- Known for: leading the Malawi Prison Service (twice)
- Successor: Masauko Ng’ombeyagwada (interim)

= Wandika Phiri =

Wandika (Grace) Phiri is a Malawian government official, leading the Malawi Prison Service. She became the Commissioner General for the Malawi Prisons Service in 2017. She moved away in 2020, but in November 2025 it was announced that her successor, Masauko Ng’ombeyagwada, had been moved and she would return.

==Life==
In 2017, Malawi's President, Peter Mutharika, made important appointments that won the approval of gender activists. Phiri became the head of the Malawi Prison Service while Mercy Pindani and Belinda Gombachika were appointed to lead the Kamuzu College of nursing.

During her first year she faced a challenge because of discontent caused by the differing employment conditions between police officers and prison warders. She warned that staff needed to work normally while salary harmonisation was addressed and she threatened to charge those who did not comply with mutiny.

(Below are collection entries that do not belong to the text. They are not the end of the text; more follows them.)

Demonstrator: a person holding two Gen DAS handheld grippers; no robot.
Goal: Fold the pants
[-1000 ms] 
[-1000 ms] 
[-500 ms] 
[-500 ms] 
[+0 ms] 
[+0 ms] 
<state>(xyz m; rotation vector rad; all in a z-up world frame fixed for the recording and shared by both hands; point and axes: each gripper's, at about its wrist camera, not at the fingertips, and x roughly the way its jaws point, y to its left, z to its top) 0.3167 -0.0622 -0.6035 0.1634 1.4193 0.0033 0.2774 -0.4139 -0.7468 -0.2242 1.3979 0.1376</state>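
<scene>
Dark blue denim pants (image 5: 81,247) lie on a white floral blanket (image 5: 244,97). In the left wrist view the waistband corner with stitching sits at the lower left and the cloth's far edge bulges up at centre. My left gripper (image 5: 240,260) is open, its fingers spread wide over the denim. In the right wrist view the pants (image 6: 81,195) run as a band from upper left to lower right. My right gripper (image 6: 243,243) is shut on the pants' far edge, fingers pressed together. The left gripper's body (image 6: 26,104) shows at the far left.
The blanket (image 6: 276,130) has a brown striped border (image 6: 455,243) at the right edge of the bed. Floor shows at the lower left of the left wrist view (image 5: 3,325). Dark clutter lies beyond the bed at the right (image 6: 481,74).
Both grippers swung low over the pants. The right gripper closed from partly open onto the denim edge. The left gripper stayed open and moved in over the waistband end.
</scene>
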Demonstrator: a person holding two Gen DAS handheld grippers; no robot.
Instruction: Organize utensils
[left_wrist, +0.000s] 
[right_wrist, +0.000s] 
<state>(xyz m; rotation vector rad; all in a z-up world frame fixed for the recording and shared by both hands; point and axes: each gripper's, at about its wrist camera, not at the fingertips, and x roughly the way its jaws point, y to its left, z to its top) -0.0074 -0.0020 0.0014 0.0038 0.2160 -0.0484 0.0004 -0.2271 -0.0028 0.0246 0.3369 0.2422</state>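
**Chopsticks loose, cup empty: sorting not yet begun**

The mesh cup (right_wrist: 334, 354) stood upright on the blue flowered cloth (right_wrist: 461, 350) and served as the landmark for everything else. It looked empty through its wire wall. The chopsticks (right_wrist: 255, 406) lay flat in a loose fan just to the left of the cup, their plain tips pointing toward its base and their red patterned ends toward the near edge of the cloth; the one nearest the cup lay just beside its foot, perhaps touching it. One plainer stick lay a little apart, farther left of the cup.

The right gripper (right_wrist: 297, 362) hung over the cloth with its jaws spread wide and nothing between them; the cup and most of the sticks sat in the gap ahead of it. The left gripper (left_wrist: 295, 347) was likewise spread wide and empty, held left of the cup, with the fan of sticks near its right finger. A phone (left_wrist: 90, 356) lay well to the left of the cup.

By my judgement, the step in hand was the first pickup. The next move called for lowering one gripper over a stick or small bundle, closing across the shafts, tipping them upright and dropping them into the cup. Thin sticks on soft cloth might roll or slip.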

In January 2020 she went to the prison in Ntcheu where a new water system had been installed. The facility had been paid for by the Church of Central Africa Presbyterian synod in Blantyre.

In August 2020 the prison officers were dealing with prisoners and the risk of affection from COVID-19. Phiri thanked the Minister of Homeland Security Richard Chimwendo Banda when he visited and reassured the prison officers that an additional allowance would be paid. Phiri arranged for a large number of prisoners to be released early to reduce the pressure during the pandemic.

Homeland Security Minister, Jean Sendeza, ordered an investigation in 2022 over the smuggling of phones into prisons. She wanted the criminal activities of prison officers involved to be stopped and she demanded a report in seven days. Phiri stated that all holes would be sealed.

In 2023 she was moved to the President's office and Masauko Ng’ombeyagwada took over her role. However in 2025 Peter Mutharika was re-elected as President. Masauko Ng’ombeyagwada Wisikoti was transferred to a position in the department of Homeland Security because Wandika Phiri was returning.

Just after Christmas 2025 she joined Ministers Mary Navicha, Charles Mhango and Deputy Norman Chisale on a tour of Kachere Women’s Prison. It was an inspection but they also hoped to identify any of the 162 prisoners who might receive a Presidential pardon as the prison's capacity was designed to be 80.